Publishing online can take the form of a multinational company launching a series of books, or a personal revelation. Unbounded by the packaging, distribution, and time constraints of physical media, anyone who lives digitally is contributing to the Great Record of our worldwide recorded culture, and the thrill of that power is just beginning to be felt by publishers now in Frankfurt.
The OBS "Schwerpunkt Österreich" presentation demonstrates "borderless" quality of the medium by drawing on personal experience combined with organizational talent and hard work.
Twenty-five years ago, Laura Fillmore, President of Online BookStore (OBS), now "Open Book Systems", spent a year in Austria with American Field Service (AFS) as an exchange student. Since 1977, Laura has followed Austrian publishing activities at the international book fairs, meeting first Manfred Kramer from Adeva Verlag in Graz, and then Reinhold Weber from Graz and Frankfurt Book Fair. Both of these organizations are featured prominently in this year's Schwerpunkt online site.
While visiting her Austrian family last June, Laura's virtual brother Herwig suggested "Der Standard" and Felix Mitterer's "Piefke-Saga" as good possibilities for inclusion in the "Schwerpunkt" site, and these publications round out the Austrian publishers' selections at the site -- highlighted of course by the information about the Schwerpunkt activities themselves.
So a certain amount of serendipity, together with the essential support from Rüdiger Wischenbart, combine with the global power of the Internet to allow us to show at once how different publishing without borders, among different countries, can be on the Net.
Our version of "Schwerpunkt Österreich" is a beginning point from which we, together with our partners EUnet/Germany, and publishers and people we meet in Frankfurt, hope to build more multinational, multilingual publishing projects.
"Walk together, talk together," is one AFS aphorism that unites the students who travel far and experience what "home" means in different cultures. On the Internet, home is where we find a net connection for the night, from which we still explore the world mostly through the medium of words.

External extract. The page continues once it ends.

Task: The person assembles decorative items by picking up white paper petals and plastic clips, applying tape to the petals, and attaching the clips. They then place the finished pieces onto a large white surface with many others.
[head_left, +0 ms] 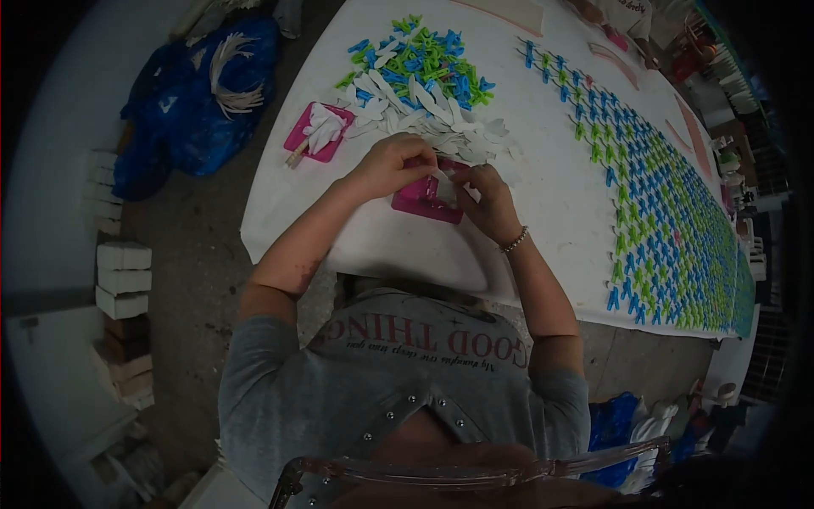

For most people with a link on this earth, the virtual voice and feet with which to talk and talk together hang like vapor on a future horizon. But tens of millions of people write their real-time lives online every day. These multimedia capabilities that will enable us to publish and live online in ways yet unimagined, might be built for tomorrow from the starting points created at the Frankfurt Book Fair today, from the talk at intimate dinners, the presentations at symposia, the casual conversations in the halls of Frankfurt.
Personal and public, we evolve ourselves, and this "Schwerpunkt Österreich" site represents one step along that path.